Please restate every line below exactly, without any pictures.

---- Given data

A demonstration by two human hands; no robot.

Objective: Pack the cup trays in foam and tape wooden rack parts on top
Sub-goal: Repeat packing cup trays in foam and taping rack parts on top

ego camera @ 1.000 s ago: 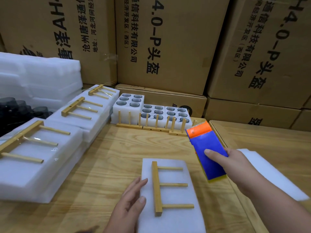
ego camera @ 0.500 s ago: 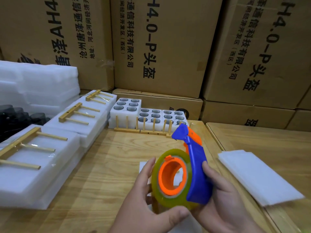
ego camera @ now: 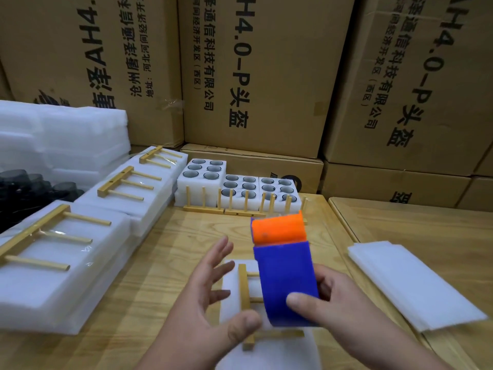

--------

# Your response
A demonstration by two human hands; no robot.

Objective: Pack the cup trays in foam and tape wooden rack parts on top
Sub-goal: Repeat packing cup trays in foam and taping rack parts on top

ego camera @ 1.000 s ago: 
ego camera @ 0.500 s ago: 
ego camera @ now: 

This exercise is now done.